Digital eye deters proxy attendance among Meghalaya’s teachers Premium
The Hindu
Complaints about the poor quality of teaching and teacher absenteeism from parents and educational activists had made the East Jaintia Hills district authority engage digital experts to work on an integrated attendance system.
The school was familiar, but the teachers were not. Something was wrong, Clive Suchiang thought, after visiting the Saipung Secondary School, in the East Jaintia Hills district, a few days ago. It took some asking around for the social activist to find out things, for a change, were right.
“Some of the teachers I knew seemed to have been replaced overnight. Then I learnt these strangers were the real teachers appointed by the government long ago. They only turned up for duty recently because of a new digital attendance system,” he said.
The “teachers” Mr. Suchiang was acquainted with turned out to have been “appointed” by the genuine teachers for a fraction of their monthly pay, to take classes on their behalf while they pursued other work, ran businesses, or simply stayed home.

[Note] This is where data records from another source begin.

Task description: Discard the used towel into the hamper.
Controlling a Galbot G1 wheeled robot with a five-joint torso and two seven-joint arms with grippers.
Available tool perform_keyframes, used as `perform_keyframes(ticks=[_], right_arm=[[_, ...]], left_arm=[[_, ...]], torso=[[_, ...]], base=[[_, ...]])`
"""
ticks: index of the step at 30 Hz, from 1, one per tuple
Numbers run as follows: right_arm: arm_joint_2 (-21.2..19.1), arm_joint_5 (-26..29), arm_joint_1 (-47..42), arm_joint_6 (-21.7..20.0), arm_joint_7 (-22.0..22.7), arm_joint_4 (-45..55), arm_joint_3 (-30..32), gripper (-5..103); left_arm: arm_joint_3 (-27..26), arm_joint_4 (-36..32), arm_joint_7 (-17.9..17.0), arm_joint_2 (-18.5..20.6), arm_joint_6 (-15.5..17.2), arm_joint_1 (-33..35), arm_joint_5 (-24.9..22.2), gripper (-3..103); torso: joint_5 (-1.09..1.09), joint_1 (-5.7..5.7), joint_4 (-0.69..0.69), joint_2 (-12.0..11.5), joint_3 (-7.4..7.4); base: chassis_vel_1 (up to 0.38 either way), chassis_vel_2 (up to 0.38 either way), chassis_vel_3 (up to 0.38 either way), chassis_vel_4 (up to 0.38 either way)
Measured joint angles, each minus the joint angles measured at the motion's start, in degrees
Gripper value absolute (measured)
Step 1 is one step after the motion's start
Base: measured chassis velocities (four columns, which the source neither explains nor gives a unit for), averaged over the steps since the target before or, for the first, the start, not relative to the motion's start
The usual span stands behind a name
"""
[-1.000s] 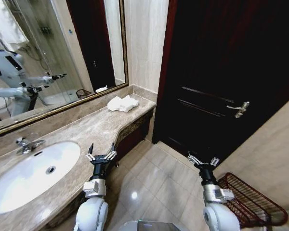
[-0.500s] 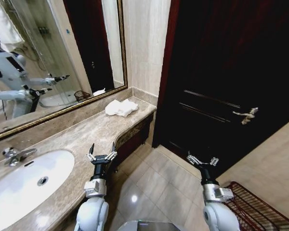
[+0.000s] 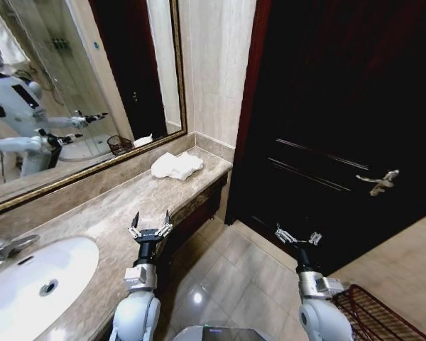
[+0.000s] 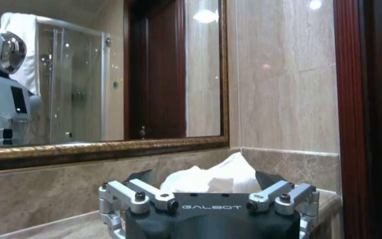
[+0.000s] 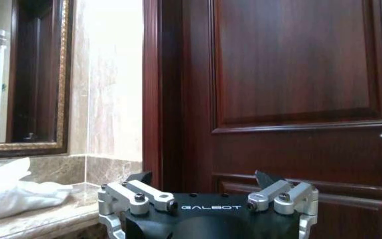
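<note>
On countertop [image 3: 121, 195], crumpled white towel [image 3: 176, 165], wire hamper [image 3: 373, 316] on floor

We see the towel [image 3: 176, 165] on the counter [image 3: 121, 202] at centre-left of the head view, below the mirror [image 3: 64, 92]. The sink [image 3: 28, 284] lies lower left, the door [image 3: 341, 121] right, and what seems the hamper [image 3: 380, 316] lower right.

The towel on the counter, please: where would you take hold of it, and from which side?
The towel lies crumpled in a loose heap at the counter's far end, near the mirror. I would probably pinch a raised fold at the top of the heap, coming from above, since a flat-lying edge offers less purchase. The open left tool is nearer.
</note>
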Motion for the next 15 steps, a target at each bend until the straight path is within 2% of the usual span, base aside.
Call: perform_keyframes(ticks=[7,9,10,14,15], right_arm=[[0.1,-0.1,-0.2,0.0,0.0,0.2,0.0,100],[0.1,-0.1,-0.3,0.0,0.0,0.3,0.0,100],[0.1,-0.1,-0.3,0.0,0.0,0.3,0.0,100],[0.0,0.0,-0.3,0.0,0.1,0.4,0.1,100],[0.0,0.0,-0.3,0.0,0.1,0.4,0.1,100]], left_arm=[[0.0,0.0,0.0,0.0,0.6,0.0,-0.2,100],[0.1,-0.1,0.0,0.0,2.6,0.1,-1.2,100],[0.1,-0.1,0.0,0.0,2.6,0.1,-1.2,100],[0.0,-0.6,0.7,0.0,8.2,0.1,-3.7,100],[0.0,-0.6,0.7,0.0,8.2,0.1,-3.7,100]], torso=[[0.00,0.00,0.02,0.0,0.00],[0.01,0.01,0.00,0.0,0.01],[0.01,0.01,0.00,0.0,0.01],[-0.01,-0.02,0.01,0.0,-0.01],[-0.01,-0.02,0.01,0.0,-0.01]], base=[[-0.143,0.142,0.148,-0.129],[-0.122,0.125,0.126,-0.126],[-0.122,0.135,0.122,-0.146],[-0.136,0.135,0.146,-0.132],[-0.136,0.145,0.157,-0.133]])
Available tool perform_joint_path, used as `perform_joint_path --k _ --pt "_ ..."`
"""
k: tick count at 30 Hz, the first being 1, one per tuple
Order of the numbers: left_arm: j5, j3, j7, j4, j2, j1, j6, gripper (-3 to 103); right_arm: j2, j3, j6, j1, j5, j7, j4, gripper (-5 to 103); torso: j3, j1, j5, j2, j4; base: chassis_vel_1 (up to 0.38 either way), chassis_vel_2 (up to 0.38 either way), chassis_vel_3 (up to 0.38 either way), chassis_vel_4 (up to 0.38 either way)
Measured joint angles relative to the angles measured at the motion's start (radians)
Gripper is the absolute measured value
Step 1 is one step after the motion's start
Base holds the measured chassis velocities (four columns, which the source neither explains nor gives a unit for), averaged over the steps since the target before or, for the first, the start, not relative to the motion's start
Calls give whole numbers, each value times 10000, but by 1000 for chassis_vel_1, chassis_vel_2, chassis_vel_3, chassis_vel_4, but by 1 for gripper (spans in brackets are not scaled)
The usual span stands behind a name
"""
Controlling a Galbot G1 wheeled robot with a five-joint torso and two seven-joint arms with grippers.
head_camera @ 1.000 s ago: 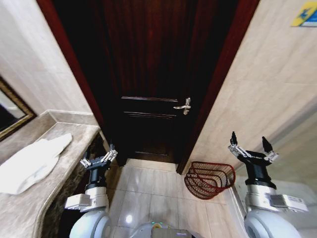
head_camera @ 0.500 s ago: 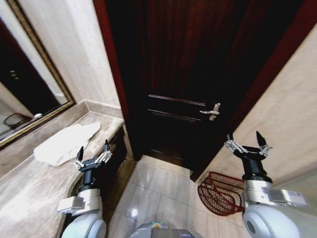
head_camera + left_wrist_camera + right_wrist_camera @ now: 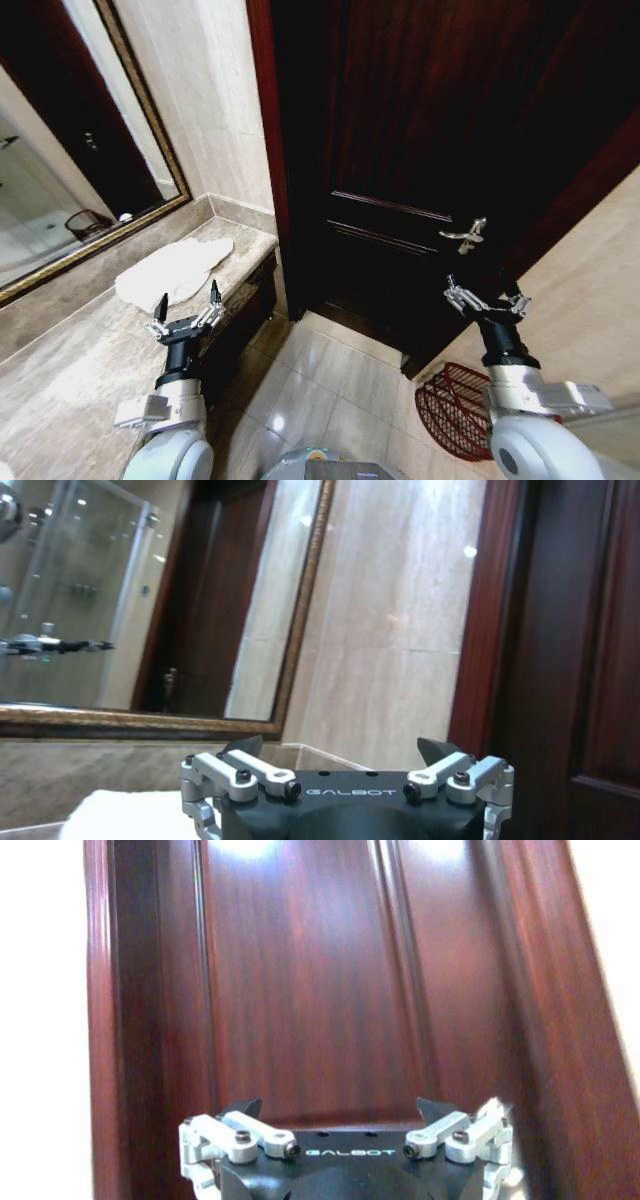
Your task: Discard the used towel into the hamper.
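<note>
Facing a bathroom counter [image 3: 60, 370], with the grasp not yet begun (judging by both claws carrying nothing). Left gripper [image 3: 187, 305] hovering released above the counter edge, fingers spread and pointing up; right gripper [image 3: 484, 294] likewise hanging released, out in front of the dark wooden door [image 3: 440, 130].

Towel [image 3: 170, 270] lying crumpled and white on the counter just beyond the left gripper, a little to its outer side, touching nothing but the stone. Hamper [image 3: 452, 410] standing on the floor tiles below the right gripper, tipped against the wall, partly hidden behind that arm.

Probably calling next for lowering and reaching the left gripper forward onto the towel, pinching a fold, then carrying it across the body toward the hamper.

Framed mirror [image 3: 70, 150] hanging on the wall behind the towel, well beyond the left gripper; silver door handle [image 3: 465, 236] sitting just above the right gripper. Nothing blocking the towel itself; the counter's front edge and the wide gap over to the hamper looking like the awkward parts.
</note>
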Motion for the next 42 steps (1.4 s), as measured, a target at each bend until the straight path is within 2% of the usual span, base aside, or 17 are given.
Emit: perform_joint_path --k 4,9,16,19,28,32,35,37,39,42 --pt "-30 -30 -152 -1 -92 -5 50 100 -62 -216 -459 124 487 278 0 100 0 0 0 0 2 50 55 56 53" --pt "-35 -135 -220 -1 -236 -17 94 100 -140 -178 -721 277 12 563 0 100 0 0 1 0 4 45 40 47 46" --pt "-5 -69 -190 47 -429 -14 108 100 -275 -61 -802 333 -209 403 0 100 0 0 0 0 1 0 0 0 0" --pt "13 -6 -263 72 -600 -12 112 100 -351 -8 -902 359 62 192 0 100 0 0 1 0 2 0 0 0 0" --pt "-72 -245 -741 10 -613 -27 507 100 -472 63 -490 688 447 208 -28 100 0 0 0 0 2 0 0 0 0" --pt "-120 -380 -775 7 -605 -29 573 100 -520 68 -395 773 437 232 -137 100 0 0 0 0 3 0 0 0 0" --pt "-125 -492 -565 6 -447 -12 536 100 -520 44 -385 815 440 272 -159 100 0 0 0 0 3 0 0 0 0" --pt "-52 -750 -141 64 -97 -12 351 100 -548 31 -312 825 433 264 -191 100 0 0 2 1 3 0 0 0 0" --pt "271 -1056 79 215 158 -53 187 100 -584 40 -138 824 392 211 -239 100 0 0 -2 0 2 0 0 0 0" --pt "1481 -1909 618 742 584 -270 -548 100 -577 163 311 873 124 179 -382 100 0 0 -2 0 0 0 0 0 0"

Saipung is one of the remotest areas of the 2,040 sq. km. district, one of 11 in the State. With its rounded hills and abandoned mines, the East Jaintia Hills were once the hub of Meghalaya’s rat-hole coal mining banned by the National Green Tribunal in April 2014.
But accessibility and proximity to Khliehriat, the district headquarters, was no insurance against the problem of proxy teachers and absenteeism in many of the district’s lower primary, upper primary, and secondary schools. One such school used to be the Lad Rymbai B Lower Primary School, about 8 km from Khliehriat.
“The parents are happy that their children are now going to school because the actual teachers are taking classes. Most children used to skip classes even a fortnight ago, before the digital attendance stopped the khushi-khushi (according to one’s whims) system,” Jasper Bareh, the headman of Lad Rymbai B village said.